Exercise. Start at the line holding "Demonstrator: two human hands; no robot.". Write out that line and each one after it to the end of the data, unchanged.

Data records.
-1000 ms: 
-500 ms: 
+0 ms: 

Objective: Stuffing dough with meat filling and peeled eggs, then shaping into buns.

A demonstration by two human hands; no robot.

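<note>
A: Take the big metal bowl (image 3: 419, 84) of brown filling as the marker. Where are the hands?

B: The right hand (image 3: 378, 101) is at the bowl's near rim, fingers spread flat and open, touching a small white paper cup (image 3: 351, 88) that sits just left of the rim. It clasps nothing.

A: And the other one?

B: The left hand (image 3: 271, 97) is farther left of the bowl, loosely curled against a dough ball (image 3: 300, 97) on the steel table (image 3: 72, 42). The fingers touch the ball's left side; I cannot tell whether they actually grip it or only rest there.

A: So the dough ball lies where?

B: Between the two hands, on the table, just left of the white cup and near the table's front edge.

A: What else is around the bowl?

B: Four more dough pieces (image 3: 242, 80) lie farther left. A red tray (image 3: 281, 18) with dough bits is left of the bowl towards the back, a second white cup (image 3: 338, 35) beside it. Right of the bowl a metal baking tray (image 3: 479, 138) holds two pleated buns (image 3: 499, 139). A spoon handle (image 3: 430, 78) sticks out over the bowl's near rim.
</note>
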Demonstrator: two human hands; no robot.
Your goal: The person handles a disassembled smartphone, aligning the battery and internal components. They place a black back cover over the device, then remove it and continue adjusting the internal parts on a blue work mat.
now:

Task result.
Demonstrator: two human hands; no robot.
Your goal: The person handles a disassembled smartphone, aligning the battery and internal components. They place a black back cover over the device, then remove it and continue adjusting the internal parts on a blue work mat.
now:

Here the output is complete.